Polly David W, Ackerman Stacey J, Shaffrey Christopher I, Ogilvie James W, Wang Jeffrey C, Stralka Susan W, Mafilios Michael S, Heim Stephen E, Sandhu Harvinder S
Orthopedic Surgery Service, Walter Reed Army Medical Center, Washington, DC 20307-5001, USA.
Orthopedics. 2003 Oct;26(10):1027-37. doi: 10.3928/0147-7447-20031001-12.

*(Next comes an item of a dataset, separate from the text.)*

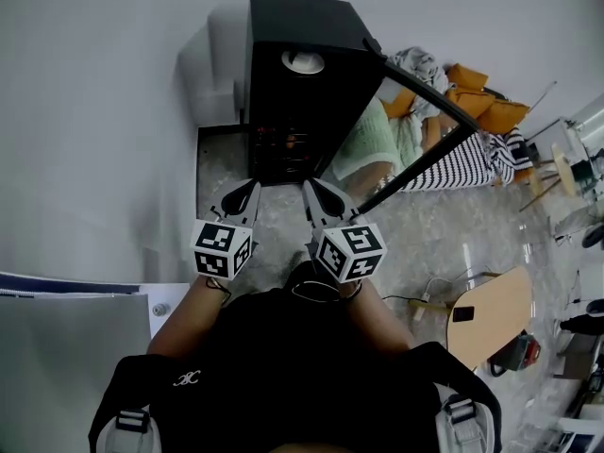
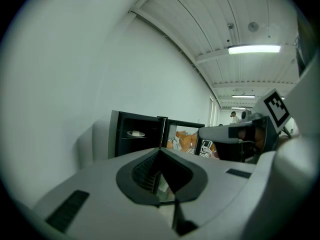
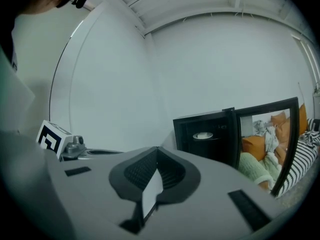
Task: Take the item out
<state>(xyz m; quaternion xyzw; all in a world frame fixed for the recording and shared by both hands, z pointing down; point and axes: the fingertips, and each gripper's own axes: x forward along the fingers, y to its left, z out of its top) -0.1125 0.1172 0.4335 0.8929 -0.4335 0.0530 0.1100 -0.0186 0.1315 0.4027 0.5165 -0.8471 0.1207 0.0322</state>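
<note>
Your left gripper (image 1: 251, 189) and right gripper (image 1: 311, 189) point ahead, each with jaws pressed together and empty. Farther off, inside the black box-shaped cabinet (image 1: 302, 22), whose glass door (image 1: 429, 92) is open to the right, the white round dish (image 1: 303, 61) lies flat on a high shelf, showing no long axis.

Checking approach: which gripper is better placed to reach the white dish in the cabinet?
Probably right: right gripper fronts the white dish; left gripper sits left, at the black cabinet edge. Both shut.
</note>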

An economic model was developed to compare costs of stand-alone anterior lumbar interbody fusion with recombinant human bone morphogenetic protein 2 on an absorbable collagen sponge versus autogenous iliac crest bone graft in a tapered cylindrical cage or a threaded cortical bone dowel. The economic model was developed from clinical trial data, peer-reviewed literature, and clinical expert opinion. The upfront price of bone morphogenetic protein (3380 dollars) is likely to be offset to a significant extent by reductions in the use of other medical resources, particularly if costs incurred during the 2 year period following the index hospitalization are taken into account.
开发了一种经济模型,以比较在可吸收胶原海绵上使用重组人骨形态发生蛋白2进行独立前路腰椎椎间融合术与在锥形圆柱形椎间融合器或螺纹皮质骨销中使用自体髂嵴骨移植的成本。该经济模型是根据临床试验数据、同行评审文献和临床专家意见开发的。骨形态发生蛋白的前期价格(3380美元)很可能会在很大程度上被其他医疗资源使用的减少所抵消,特别是如果将首次住院后两年期间产生的费用考虑在内的话。